N, O co-doped hierarchically porous carbon derived from pitch/g-C3N4 composite for high-performance zinc-ion hybrid supercapacitors
0 Abstract
Aqueous zinc-ion hybrid supercapacitors (ZIHSCs) are highly favored for their abundant raw resources, friendly environment, high safety and unique electrochemical advantages. Nevertheless, their practical application is severely limited by the unsatisfactory zinc ion storage capacity of cathode materials. Herein, we constructed a N, O-enriched hierarchically porous carbon composed of ultrathin carbon nanosheets for ZIHSC cathode materials. Benefiting from the synergistic merits of unique structure, large specific surface area, abundant micro/mesopores, and high N and O content, the porous carbon electrodes demonstrate a substantial capacity of 287.2 mAh·g-1 at 0.05 A·g-1, accompanied by a maximal energy density of 86.5 Wh·kg-1. Moreover, the assembled ZIHSCs present superior high-rate performance and impressive durability with capacity retention of 79.75% over 25,000 charge/discharge cycles. This strategy proposes a scalable approach to enhance the electrochemical energy storage capacity of ZIHSCs by coupling rapid ion adsorption and reversible redox reactions, which offers a new option for constructing low-cost cathode materials for desirable ZIHSCs.
Keywords
INTRODUCTION
Aqueous zinc-ion hybrid supercapacitors (ZIHSCs) are advanced energy storage devices that can operate stably in safe aqueous electrolytes, meeting the requirements of green and sustainable energy development[1,2]. Typically, they are mainly assembled with a metallic zinc anode, a capacitive cathode and an aqueous electrolyte. Unlike metallic lithium electrodes, metallic zinc anodes in ZIHSCs own a lower redox potential (-0.76 V vs. standard hydrogen electrode) and can afford an extraordinary mass specific capacitance of 823 mAh·g-1 and an ultrahigh volume specific capacitance of 5,851 mAh·mL-1[3]. During charging/discharging, ZIHSCs undergo rapid adsorption/desorption of Zn2+ on capacitor-type cathode, while plating/stripping reaction of Zn/Zn2+ occurs on the anode surface, enabling ZIHSCs with a unique characteristic of high power/energy output[4]. These prominent superiorities endow ZIHSCs with extremely promising applications in charge-discharge devices. Nevertheless, the current ZIHSCs suffer from structural instability, poor rate performance and short cycle life of cathode material, which seriously limits their practical application[5,6]. In order to obtain aqueous ZIHSCs with high discharge specific capacity, long cycling life and excellent performance, numerous cathode materials with specific morphology and microstructure have been designed[7,8].

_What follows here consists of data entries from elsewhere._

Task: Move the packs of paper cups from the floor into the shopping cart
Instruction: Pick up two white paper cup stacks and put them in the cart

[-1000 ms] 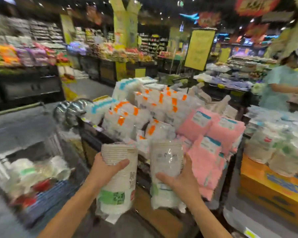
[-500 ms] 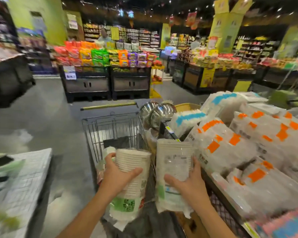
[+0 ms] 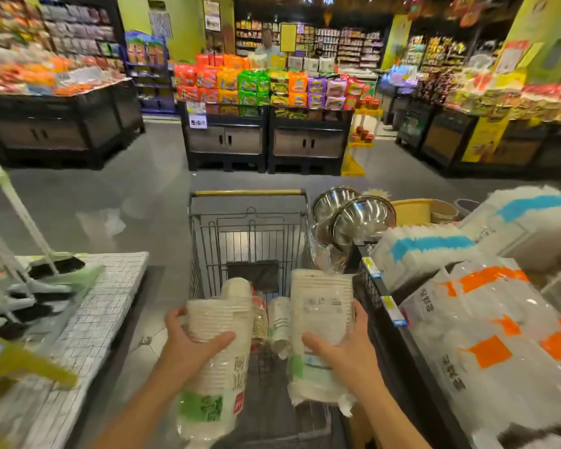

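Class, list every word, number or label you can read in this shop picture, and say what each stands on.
Nothing reads for certain.
Left pack: dark vertical characters, green and red labels, all blurred.
Right pack: white barcode label, print too small.
Shelf packs: dark characters, blurred.
Price tags on the shelf edge: too small.
White sign on the far stand: blurred.

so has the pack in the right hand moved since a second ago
Yes. The right hand has carried its pack of cups leftward, from in front of the display table to above the shopping cart.
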`<state>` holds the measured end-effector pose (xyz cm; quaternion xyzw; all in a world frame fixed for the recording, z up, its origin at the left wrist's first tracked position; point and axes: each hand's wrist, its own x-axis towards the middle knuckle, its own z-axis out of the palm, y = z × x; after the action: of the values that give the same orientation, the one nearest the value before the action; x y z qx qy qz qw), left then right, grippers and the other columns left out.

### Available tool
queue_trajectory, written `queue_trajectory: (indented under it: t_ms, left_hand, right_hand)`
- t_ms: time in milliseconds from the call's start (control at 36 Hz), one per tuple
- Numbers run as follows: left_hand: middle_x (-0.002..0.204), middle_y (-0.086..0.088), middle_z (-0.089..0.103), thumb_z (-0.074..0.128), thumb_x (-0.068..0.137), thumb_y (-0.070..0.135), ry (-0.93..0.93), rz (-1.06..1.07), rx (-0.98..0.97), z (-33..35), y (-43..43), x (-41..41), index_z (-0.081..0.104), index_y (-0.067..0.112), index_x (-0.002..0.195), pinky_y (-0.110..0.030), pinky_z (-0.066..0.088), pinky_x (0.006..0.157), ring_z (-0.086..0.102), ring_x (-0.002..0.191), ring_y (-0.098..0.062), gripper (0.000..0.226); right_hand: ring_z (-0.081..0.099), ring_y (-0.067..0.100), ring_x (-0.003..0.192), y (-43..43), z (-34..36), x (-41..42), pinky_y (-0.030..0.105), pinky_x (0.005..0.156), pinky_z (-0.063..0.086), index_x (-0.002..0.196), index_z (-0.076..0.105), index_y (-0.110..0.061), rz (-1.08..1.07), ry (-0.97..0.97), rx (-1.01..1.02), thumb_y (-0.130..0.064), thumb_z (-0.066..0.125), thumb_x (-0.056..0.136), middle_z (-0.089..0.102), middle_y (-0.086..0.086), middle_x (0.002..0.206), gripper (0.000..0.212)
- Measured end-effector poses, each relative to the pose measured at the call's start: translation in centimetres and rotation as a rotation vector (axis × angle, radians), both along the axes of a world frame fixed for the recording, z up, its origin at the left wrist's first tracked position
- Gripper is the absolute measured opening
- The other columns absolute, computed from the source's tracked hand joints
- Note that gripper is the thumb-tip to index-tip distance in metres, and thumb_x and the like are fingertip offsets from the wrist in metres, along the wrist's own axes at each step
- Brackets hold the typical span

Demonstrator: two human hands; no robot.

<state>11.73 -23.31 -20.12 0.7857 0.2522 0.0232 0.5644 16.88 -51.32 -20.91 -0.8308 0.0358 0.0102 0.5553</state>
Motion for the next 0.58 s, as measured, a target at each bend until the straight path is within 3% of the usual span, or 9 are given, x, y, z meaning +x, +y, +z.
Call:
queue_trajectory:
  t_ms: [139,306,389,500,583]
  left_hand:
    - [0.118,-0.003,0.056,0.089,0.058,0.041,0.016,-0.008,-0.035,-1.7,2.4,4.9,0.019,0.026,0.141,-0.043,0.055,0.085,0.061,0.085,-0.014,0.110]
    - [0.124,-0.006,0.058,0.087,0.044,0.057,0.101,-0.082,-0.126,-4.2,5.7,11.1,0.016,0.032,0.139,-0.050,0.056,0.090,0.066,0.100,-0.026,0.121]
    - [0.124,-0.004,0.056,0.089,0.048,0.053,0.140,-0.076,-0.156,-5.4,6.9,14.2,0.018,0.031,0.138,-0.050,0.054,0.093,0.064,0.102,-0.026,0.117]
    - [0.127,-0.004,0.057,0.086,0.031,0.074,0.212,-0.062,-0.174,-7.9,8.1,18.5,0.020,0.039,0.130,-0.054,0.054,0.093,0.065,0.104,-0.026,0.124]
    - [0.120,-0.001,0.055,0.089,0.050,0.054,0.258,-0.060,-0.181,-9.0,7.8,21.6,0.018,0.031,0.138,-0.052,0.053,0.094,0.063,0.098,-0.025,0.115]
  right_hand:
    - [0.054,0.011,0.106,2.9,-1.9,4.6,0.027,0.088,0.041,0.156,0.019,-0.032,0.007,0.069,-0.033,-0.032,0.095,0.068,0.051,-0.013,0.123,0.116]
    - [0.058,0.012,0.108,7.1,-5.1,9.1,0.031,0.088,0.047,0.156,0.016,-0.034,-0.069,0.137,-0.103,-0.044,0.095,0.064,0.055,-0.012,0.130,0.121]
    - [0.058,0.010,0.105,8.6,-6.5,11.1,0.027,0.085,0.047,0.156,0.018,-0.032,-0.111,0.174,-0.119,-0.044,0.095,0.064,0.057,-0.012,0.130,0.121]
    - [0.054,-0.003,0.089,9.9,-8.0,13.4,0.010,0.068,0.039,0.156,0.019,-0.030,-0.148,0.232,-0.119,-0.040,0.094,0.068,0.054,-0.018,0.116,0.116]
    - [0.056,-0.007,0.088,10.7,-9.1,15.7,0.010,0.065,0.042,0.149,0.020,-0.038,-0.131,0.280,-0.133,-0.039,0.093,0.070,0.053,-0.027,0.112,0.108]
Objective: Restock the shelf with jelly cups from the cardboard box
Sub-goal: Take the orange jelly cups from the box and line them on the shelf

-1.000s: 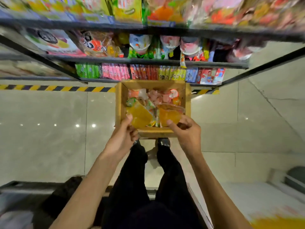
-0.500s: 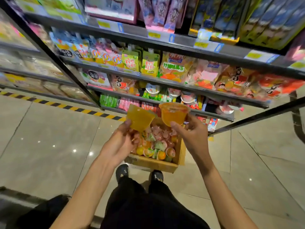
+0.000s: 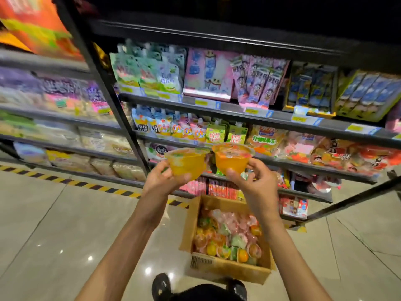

During charge/discharge of ZIHSCs, various cathode materials exhibit different reaction characteristics and internal relations, especially in terms of rate capacity, cycle stability and kinetic characterization. As a cathode material, its crystal structure generally requires three main characteristics: a stable structure conducive to ion adsorption/desorption, ample ion storage sites, and suitable ion diffusion channels. Accordingly, the structural characteristics of cathode material have a significant influence on ZIHSC performance. Due to adjustable microstructure, good electrical conductivity, stable electrochemical characteristics and simple preparation process, porous carbon materials are frequently employed to investigate the electrochemical performance of ZIHSCs[9,10]. When porous carbon materials are used as electrode materials in ZIHSCs, their three-dimensional (3D) carbon skeleton structure rich in micropores and mesopores provides interconnected and stable Zn2+ ion diffusion channels, boosting the Zn2+ storage kinetics. The micropores and mesopores in porous carbon can shorten diffusion distance, reduce diffusion resistance, and facilitate unhindered transmission of electrolyte ions, thereby increasing Zn2+ ion diffusion rate[11-13]. For example, An et al. investigated the influence of pore structure on energy storage capacity of ZIHSCs by increasing the mesopore content in activated carbon and found that the optimized activated carbon had a large capacity of 176 mAh·g-1 at 0.5 A·g-1 and a superlong cycling life over 40,000 charge/discharge cycles at 10 A·g-1, displaying better electrochemical capability and longer cycle life than the raw activated carbon[14]. Yang et al. believed that appropriate micropores and sufficient mesopores favored the rapid migration of Zn2+ for high-rate performance and high specific capacity[15]. Poudel et al. constructed composite electrodes with metal oxides and hydroxides grown on hollow carbon nanotubes, which demonstrated intriguing electrochemical properties[16]. Yuksel et al. synthesized necklace-like nitrogen-doped tubular carbon using four-legged ZnO as a template. The necklace-like architecture of these synthesized carbons and porous microtubule arms with high surface area provided efficient charge storage performance for ZIHSCs[17].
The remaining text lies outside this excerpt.